突然挺想知道他不惜这么做也要掩饰的真实表情会是如何。

然而事与愿违,就在我们对峙的时候,牢笼之外传来了细碎的脚步声,富冈眉头一紧,赶紧把我恩静自己的怀里,用自己高大的体格来阻挡我的身形。

历史一如既往地相似,只是这次被怀中抱杀的人换成了我。

“不用担心,我不会对你做什么的。”

牢笼外传来一个熟悉的声音,起初听到这个声音我也吓了一跳,没想到那个一松竟然会私自到这种地方来,给他老子知道了怕不是要被骂死。

我能感觉到富冈抱着我的力道加大了些,似乎是很介意一松的到来,不知道是担心自己“带把表姐”的身份可能会被识破,还是在担心别的什么。

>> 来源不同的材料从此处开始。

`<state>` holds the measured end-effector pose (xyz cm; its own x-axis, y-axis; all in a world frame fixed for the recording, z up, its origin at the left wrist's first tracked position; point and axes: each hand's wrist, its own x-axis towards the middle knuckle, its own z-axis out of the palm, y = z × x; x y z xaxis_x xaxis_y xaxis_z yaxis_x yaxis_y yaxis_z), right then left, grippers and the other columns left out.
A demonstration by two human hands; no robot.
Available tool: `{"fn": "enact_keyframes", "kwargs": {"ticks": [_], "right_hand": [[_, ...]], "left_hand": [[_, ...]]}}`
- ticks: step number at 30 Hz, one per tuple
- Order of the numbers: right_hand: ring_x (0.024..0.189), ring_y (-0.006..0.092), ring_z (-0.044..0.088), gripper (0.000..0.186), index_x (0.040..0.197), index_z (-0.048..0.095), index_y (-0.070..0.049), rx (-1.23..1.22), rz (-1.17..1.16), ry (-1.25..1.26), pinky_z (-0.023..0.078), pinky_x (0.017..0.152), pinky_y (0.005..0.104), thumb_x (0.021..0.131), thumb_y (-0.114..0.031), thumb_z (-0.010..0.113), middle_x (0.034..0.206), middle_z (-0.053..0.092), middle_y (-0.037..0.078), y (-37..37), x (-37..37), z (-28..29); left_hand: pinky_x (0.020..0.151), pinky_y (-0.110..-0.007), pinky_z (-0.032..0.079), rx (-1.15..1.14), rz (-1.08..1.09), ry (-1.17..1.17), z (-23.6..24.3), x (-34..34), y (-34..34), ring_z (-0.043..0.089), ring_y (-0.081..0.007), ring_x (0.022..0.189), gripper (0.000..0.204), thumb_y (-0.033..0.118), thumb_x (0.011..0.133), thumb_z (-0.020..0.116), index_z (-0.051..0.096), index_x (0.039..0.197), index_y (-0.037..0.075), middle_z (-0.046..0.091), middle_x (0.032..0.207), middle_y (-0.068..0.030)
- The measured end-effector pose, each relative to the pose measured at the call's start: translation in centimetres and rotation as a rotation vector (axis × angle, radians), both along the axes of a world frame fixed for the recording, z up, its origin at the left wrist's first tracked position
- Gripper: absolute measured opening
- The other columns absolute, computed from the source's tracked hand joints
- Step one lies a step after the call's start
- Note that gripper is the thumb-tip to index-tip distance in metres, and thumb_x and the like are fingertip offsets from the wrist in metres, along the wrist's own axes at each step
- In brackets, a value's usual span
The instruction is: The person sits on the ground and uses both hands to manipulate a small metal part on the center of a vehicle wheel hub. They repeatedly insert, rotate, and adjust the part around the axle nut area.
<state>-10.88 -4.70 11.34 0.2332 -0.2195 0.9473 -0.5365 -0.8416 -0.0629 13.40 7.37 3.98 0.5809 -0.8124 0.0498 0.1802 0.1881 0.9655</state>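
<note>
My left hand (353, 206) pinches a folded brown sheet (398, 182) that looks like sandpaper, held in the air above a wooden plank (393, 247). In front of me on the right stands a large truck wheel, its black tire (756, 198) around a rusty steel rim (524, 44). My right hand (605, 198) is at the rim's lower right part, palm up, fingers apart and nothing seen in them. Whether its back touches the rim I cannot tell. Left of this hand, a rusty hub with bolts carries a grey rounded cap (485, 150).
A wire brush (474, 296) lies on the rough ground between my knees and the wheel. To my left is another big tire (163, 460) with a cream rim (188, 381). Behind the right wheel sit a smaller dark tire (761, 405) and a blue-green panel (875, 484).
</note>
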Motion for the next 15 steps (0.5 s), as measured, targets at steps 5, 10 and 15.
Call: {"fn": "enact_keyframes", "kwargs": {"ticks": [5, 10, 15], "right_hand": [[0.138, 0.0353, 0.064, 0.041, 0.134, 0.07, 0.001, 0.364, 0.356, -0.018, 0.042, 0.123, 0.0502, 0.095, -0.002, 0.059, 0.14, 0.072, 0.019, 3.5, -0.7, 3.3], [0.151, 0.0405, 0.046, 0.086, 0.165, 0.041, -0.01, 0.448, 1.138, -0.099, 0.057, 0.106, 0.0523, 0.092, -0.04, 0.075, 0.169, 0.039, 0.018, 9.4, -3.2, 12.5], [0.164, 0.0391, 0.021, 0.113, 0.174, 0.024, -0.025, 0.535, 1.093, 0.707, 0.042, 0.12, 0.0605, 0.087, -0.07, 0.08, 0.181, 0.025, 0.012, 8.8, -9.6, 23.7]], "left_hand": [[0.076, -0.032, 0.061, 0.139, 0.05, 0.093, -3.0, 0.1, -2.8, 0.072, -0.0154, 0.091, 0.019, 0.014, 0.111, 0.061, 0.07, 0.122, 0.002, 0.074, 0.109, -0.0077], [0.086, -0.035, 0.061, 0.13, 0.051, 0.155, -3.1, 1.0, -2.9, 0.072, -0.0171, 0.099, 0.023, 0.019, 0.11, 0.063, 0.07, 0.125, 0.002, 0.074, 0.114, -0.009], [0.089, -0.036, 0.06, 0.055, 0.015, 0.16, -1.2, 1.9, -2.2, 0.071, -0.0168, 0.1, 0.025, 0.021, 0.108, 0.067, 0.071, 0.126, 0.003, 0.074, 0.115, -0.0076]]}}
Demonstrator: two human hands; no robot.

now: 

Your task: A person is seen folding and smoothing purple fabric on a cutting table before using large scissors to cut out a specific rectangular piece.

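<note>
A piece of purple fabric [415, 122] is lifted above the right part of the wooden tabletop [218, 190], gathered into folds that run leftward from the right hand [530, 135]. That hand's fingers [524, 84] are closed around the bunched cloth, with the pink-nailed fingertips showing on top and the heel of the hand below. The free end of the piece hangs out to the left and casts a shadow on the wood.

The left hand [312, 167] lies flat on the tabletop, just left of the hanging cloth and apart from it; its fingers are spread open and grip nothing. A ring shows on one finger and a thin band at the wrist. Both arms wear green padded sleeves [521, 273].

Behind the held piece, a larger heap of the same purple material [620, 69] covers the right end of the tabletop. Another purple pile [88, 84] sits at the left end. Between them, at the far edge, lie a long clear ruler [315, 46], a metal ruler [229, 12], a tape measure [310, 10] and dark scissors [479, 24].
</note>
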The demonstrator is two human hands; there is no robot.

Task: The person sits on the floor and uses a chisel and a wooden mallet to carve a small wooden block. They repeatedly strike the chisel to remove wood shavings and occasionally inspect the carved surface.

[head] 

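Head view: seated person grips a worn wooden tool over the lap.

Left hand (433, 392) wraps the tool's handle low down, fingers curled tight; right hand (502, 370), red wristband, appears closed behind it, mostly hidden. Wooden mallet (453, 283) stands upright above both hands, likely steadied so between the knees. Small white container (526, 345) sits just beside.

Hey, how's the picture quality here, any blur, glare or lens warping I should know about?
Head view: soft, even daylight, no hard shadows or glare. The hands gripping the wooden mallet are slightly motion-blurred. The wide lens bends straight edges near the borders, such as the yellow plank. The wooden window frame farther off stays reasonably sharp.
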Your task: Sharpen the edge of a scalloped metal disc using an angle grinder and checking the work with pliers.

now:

不过现在我们两个都背对着他的情况而言,只要对方不进来确认应该是没什么问题的。

“说起来,你和我在意的一个女孩的亲人有点像呢,就从背影来说。”一松天然地笑着。

这里我很明显地感觉到富冈整个人震动了起来,揽着我的手又紧了些,我感觉如果我是个人类的话可能真的会被他勒死,但怎么来说呢,被这样果着上半身的他抱着的感觉……

不要太爽。

那股极具诱惑和吸引力的味道肆无忌惮地钻入我的鼻腔,麻痹我的神经、我的大脑。没一会我已经出现了醉酒的表现了,我中了一种名为富冈肉/体的毒,无药可解的那种。